= Exercise requirements =
Could you repeat the records below exactly, without the pictures?

= Input for this task =
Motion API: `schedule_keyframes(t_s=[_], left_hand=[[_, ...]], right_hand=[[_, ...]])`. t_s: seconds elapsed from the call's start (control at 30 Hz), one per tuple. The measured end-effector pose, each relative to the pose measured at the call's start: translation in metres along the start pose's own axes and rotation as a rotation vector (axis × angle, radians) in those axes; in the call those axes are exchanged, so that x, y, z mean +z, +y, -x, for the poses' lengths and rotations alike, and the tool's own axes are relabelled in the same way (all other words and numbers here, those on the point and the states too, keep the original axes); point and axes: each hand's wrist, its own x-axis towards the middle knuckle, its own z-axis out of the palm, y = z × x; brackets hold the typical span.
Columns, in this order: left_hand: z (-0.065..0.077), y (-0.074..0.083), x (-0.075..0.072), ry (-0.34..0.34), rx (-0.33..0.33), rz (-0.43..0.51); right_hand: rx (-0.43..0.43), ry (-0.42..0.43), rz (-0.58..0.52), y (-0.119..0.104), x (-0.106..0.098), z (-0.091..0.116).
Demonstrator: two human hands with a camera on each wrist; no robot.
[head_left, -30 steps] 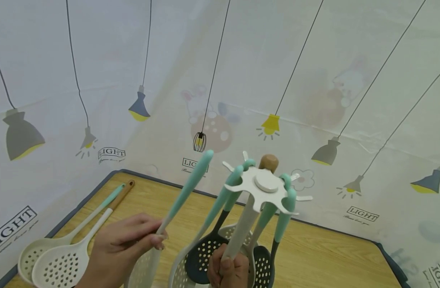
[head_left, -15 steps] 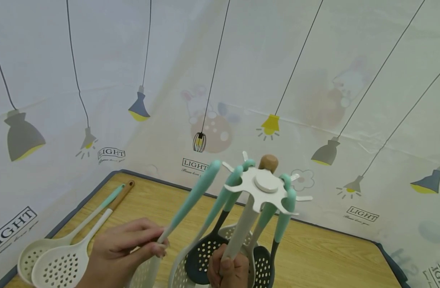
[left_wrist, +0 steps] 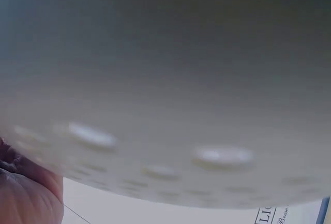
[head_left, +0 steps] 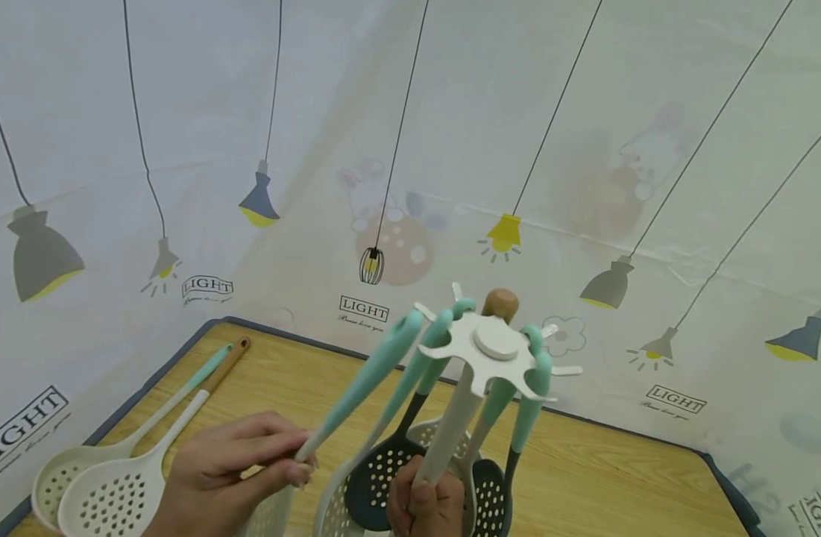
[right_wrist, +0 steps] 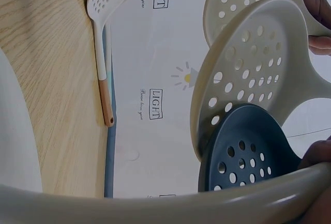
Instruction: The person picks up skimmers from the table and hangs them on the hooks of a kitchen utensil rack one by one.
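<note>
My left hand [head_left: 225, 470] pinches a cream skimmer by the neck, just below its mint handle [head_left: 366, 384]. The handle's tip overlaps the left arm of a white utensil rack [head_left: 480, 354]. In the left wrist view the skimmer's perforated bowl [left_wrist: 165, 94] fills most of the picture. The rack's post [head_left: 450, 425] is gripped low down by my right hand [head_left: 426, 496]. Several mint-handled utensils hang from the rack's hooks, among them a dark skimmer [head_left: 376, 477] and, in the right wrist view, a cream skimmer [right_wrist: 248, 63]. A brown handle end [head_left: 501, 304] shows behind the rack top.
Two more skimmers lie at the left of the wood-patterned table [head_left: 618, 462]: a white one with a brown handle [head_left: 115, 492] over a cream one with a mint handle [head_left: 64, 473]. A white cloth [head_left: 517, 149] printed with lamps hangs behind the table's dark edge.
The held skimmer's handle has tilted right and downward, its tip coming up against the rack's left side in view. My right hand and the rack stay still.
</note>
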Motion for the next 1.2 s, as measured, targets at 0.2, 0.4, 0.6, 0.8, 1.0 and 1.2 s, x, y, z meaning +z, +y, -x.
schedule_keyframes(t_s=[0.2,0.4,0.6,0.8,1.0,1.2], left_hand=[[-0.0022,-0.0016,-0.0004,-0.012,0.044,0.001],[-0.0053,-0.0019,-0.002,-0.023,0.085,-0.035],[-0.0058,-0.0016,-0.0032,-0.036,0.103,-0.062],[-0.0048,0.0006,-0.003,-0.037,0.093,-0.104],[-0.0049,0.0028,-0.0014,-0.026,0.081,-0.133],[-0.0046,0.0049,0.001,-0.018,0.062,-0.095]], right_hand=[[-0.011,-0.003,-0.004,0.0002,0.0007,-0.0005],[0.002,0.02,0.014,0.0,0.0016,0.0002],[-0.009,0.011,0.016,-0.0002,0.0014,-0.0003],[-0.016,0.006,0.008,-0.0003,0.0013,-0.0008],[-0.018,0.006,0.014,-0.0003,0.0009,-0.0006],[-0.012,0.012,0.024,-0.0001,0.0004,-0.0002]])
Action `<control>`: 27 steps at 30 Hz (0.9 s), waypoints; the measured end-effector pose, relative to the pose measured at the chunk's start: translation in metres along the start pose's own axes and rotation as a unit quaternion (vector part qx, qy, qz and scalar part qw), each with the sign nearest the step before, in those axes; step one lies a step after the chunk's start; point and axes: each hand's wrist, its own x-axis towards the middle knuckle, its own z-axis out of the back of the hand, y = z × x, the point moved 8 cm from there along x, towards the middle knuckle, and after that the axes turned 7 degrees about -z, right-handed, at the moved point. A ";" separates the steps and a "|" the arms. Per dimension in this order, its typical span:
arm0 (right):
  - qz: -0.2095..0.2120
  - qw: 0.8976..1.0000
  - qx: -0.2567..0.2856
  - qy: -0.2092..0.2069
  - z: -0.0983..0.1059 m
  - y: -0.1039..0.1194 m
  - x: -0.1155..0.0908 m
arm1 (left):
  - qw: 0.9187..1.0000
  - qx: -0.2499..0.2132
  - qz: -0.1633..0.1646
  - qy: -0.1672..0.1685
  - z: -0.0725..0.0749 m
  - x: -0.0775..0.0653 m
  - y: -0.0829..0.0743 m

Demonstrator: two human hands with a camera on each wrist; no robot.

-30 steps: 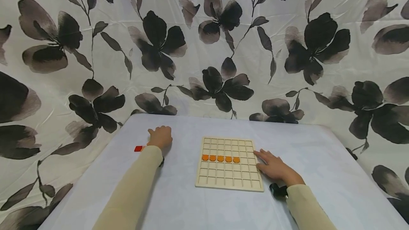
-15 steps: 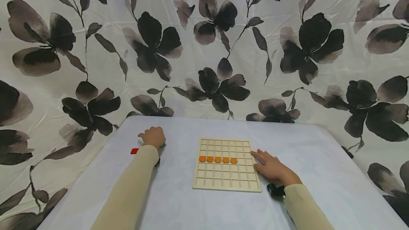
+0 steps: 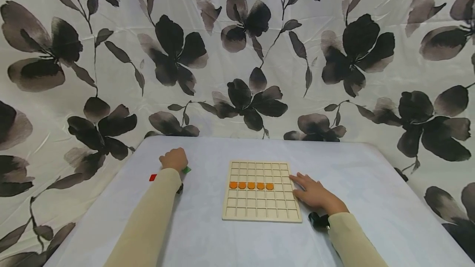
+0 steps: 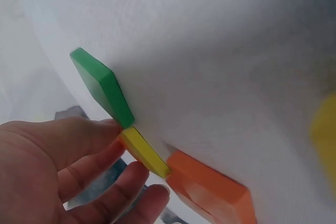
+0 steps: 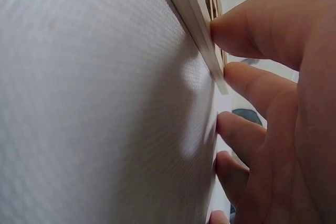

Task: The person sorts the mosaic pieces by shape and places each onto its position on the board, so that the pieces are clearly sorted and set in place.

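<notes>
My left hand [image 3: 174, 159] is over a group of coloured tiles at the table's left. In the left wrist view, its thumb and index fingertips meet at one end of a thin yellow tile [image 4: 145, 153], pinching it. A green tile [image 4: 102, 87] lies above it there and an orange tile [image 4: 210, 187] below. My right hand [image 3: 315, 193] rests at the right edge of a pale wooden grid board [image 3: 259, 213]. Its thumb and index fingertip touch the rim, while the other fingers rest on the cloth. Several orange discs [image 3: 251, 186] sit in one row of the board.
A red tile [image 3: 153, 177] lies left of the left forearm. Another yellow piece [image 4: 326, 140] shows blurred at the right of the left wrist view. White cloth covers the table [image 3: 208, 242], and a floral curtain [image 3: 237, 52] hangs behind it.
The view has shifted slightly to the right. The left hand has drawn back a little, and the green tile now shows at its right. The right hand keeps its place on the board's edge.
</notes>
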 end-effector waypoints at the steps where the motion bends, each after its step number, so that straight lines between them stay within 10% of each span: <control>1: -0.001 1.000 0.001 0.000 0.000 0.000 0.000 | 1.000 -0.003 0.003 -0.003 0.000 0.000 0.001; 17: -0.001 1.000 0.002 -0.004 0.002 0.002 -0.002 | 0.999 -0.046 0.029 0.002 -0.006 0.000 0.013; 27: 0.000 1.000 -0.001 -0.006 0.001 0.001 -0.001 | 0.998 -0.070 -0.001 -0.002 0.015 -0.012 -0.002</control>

= Reply to the exercise =
Motion API: `schedule_keyframes(t_s=[_], left_hand=[[_, ...]], right_hand=[[_, ...]])`. t_s: seconds elapsed from the call's start (control at 30 Hz), one per tuple. The measured end-effector pose, each relative to the pose measured at the call's start: translation in metres along the start pose's own axes and rotation as a rotation vector (axis × angle, radians) in those axes; in the call those axes are exchanged, so that x, y, z mean +z, +y, -x, for the poses' lengths and rotations alike, and the tool's own axes are relabelled in the same way (all other words and numbers here, those on the point and the states too, keep the original axes); point and axes: each hand's wrist, its own x-axis towards the middle knuckle, its own z-axis out of the palm, y = z × x; brackets hold the typical span.
Columns, in this order: left_hand: z (-0.065..0.077), y (-0.074..0.083), x (-0.075..0.072), ry (-0.34..0.34), rx (-0.33..0.33), rz (-0.43..0.51); right_hand: rx (-0.43..0.43), ry (-0.42..0.43), rz (-0.58..0.52), y (-0.119..0.104), x (-0.106..0.098), z (-0.091..0.116).
Demonstrator: two human hands with a camera on each wrist; no robot.
[head_left, -30 steps] 
[head_left, -15 steps] 
[left_wrist, +0 steps] 
[head_left, +0 steps] 
[right_wrist, +0 steps] 
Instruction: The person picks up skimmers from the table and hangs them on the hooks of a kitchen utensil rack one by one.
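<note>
My left hand [head_left: 225, 470] pinches a cream skimmer by the neck, just below its mint handle [head_left: 366, 384]. The handle's tip overlaps the left arm of a white utensil rack [head_left: 480, 354]. In the left wrist view the skimmer's perforated bowl [left_wrist: 165, 94] fills most of the picture. The rack's post [head_left: 450, 425] is gripped low down by my right hand [head_left: 426, 496]. Several mint-handled utensils hang from the rack's hooks, among them a dark skimmer [head_left: 376, 477] and, in the right wrist view, a cream skimmer [right_wrist: 248, 63]. A brown handle end [head_left: 501, 304] shows behind the rack top.
Two more skimmers lie at the left of the wood-patterned table [head_left: 618, 462]: a white one with a brown handle [head_left: 115, 492] over a cream one with a mint handle [head_left: 64, 473]. A white cloth [head_left: 517, 149] printed with lamps hangs behind the table's dark edge.
The held skimmer's handle has tilted right and downward, its tip coming up against the rack's left side in view. My right hand and the rack stay still.
</note>
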Motion for the next 1.2 s, as measured, targets at 0.2, 0.4, 0.6, 0.8, 1.0 and 1.2 s, x, y, z meaning +z, +y, -x.
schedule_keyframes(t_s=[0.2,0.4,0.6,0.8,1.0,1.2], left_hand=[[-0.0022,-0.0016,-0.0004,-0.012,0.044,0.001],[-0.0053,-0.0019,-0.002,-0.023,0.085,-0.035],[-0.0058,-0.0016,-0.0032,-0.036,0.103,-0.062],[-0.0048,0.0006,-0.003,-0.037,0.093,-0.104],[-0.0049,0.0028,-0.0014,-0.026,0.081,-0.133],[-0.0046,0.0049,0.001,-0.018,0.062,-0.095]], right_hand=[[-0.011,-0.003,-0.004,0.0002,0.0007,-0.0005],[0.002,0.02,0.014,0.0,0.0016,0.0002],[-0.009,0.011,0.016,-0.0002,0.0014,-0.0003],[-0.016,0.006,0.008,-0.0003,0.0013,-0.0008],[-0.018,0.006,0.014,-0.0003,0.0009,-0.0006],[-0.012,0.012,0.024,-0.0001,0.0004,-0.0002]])
Action `<control>`: 27 steps at 30 Hz (0.9 s), waypoints; the measured end-effector pose, relative to the pose measured at the chunk's start: translation in metres along the start pose's own axes and rotation as a unit quaternion (vector part qx, qy, qz and scalar part qw), each with the sign nearest the step before, in those axes; step one lies a step after the chunk's start; point and axes: each hand's wrist, its own x-axis towards the middle knuckle, its own z-axis out of the back of the hand, y = z × x, the point moved 8 cm from there along x, towards the middle knuckle, and after that the axes turned 7 degrees about -z, right-handed, at the moved point. A ";" separates the steps and a "|" the arms. Per dimension in this order, its typical span:
arm0 (right):
  - qz: -0.2095..0.2120
  - qw: 0.8976..1.0000
  - qx: -0.2567..0.2856
  - qy: -0.2092..0.2069
  - z: -0.0983..0.1059 m
  - y: -0.1039..0.1194 m
  - x: -0.1155..0.0908 m
arm1 (left):
  - qw: 0.9187..1.0000
  - qx: -0.2499..0.2132
  - qz: -0.1633..0.1646
  - qy: -0.1672..0.1685
  - z: -0.0725..0.0749 m
  - x: -0.0775..0.0653 m
  - y: -0.0829..0.0743 m

Demonstrator: two human hands with a camera on each wrist; no robot.

-30 steps: 
-15 steps: 
+0 steps: 
+0 steps: 
+0 steps: 

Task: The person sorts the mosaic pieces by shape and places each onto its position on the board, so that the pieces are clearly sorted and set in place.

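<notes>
My left hand [image 3: 174, 159] is over a group of coloured tiles at the table's left. In the left wrist view, its thumb and index fingertips meet at one end of a thin yellow tile [image 4: 145, 153], pinching it. A green tile [image 4: 102, 87] lies above it there and an orange tile [image 4: 210, 187] below. My right hand [image 3: 315, 193] rests at the right edge of a pale wooden grid board [image 3: 259, 213]. Its thumb and index fingertip touch the rim, while the other fingers rest on the cloth. Several orange discs [image 3: 251, 186] sit in one row of the board.
A red tile [image 3: 153, 177] lies left of the left forearm. Another yellow piece [image 4: 326, 140] shows blurred at the right of the left wrist view. White cloth covers the table [image 3: 208, 242], and a floral curtain [image 3: 237, 52] hangs behind it.
The view has shifted slightly to the right. The left hand has drawn back a little, and the green tile now shows at its right. The right hand keeps its place on the board's edge.
</notes>
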 end-effector waypoints at the steps where the motion bends, each after its step number, so that straight lines between them stay within 10% of each span: <control>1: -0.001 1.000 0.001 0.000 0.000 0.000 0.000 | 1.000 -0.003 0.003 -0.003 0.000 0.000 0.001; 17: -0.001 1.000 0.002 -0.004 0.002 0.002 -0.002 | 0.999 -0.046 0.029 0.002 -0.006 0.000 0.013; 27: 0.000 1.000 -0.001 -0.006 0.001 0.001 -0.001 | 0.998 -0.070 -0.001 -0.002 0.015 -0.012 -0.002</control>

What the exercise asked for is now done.